# Where is the best place to buy wood for my wood burning fire near benidorm



## tasty12 (Jan 16, 2016)

Good afternoon
I have recently bought a wood burner fire and want to know where I can get wood for it at a reasonable price,near Benidorm/Relleu area.
I live in the campo in Relleu and have a few trees in my garden which can be used as very dead.
It seems really expensive in places like brickoking
any advice appreciated
regards


----------



## Bob Rooney (Nov 23, 2017)

Leroy Merlin have a bag ( 750kg ) of oak for €229.

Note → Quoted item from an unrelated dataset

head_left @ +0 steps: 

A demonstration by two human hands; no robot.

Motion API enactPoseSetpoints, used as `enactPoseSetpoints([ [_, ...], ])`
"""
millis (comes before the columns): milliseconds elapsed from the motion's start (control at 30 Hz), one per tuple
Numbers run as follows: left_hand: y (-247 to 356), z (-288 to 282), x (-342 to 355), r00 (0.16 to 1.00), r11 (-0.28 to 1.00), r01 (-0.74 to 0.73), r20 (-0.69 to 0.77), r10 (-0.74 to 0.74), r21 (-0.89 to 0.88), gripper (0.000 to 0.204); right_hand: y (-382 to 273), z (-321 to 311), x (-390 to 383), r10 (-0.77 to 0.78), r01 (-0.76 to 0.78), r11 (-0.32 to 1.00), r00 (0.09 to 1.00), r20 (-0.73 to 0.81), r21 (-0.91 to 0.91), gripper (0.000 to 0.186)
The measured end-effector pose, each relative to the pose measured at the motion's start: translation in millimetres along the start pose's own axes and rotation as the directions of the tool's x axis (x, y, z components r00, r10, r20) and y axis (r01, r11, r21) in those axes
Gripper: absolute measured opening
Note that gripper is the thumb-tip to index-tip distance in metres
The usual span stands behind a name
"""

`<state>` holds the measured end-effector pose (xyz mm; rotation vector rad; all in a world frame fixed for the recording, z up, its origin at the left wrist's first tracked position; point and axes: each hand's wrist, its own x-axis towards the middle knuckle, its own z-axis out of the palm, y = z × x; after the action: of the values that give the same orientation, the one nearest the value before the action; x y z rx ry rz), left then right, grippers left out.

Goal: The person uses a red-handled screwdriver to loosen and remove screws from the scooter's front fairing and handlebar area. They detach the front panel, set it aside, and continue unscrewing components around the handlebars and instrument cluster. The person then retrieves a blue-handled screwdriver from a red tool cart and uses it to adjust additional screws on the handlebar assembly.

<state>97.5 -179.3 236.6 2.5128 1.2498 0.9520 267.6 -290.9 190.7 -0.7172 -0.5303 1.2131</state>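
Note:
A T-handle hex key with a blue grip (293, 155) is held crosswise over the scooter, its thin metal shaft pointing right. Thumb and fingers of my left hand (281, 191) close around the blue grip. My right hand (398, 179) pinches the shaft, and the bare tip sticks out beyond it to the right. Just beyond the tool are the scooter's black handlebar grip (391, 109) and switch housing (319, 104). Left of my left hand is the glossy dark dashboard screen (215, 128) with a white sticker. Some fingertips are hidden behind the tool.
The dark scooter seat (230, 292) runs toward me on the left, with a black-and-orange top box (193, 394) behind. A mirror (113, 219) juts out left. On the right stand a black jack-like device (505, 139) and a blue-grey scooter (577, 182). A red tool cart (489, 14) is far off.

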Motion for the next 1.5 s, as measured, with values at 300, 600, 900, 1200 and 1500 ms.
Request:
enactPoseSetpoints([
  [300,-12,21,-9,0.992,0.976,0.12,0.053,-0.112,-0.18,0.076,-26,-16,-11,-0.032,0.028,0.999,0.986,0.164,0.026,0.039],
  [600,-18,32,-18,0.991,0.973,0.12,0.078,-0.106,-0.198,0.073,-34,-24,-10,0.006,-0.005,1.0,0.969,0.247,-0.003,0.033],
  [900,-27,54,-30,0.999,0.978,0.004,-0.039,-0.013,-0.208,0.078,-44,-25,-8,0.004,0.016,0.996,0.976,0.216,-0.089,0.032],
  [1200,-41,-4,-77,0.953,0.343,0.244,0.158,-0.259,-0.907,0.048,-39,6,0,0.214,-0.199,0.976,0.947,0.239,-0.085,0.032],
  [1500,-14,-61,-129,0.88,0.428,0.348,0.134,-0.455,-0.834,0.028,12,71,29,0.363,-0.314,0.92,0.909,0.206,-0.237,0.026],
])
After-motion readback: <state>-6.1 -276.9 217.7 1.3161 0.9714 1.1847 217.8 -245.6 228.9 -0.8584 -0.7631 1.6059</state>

I do not know if that is expensive down there..


----------



## Swerve (Jun 29, 2011)

If the wood burner is new it needs breaking in. Small fires at first. You need to condition the metal. Is it a stand alone or an inset. We've had a home in Spain for 10 years and never bought a stick of wood. We just burn old pallets and any other wood that others have disgarded.


----------



## tasty12 (Jan 16, 2016)

Thank you for that
No it is not new it is second hand and a stand alone one.
That sounds good
we originally had an open fire but could not stand the smell of fire when we came home
So we have purchased a log burner with a door (obviously) But the open fire used to burn so much on an evening, I am hoping a log burner would not use so much


----------



## tasty12 (Jan 16, 2016)

Thank you for that
I don't know if that is expensive or not either


----------



## Swerve (Jun 29, 2011)

We are malaga way. And a cubo of olive wood is around €100. But watch because they try to put root in aswell. A wood burner is way more efficient than an open fire.


----------



## snikpoh (Nov 19, 2007)

In January this year I paid 10cents a kilo so for 2160kg it cost 216€. For that I got a mixed load of pine and olive wood (not roots). This was delivered but not 'stacked'.

It pays to shop around.


----------



## gus-lopez (Jan 4, 2010)

i pay around 550€ for 8,2T of olive including root. Root is Ideal for overnight in fire when shut down. lasts approximately 2 years.


----------



## Relyat (Sep 29, 2013)

350 Euro for 3 tonnes of almond. Delivered - tipped on the drive.


----------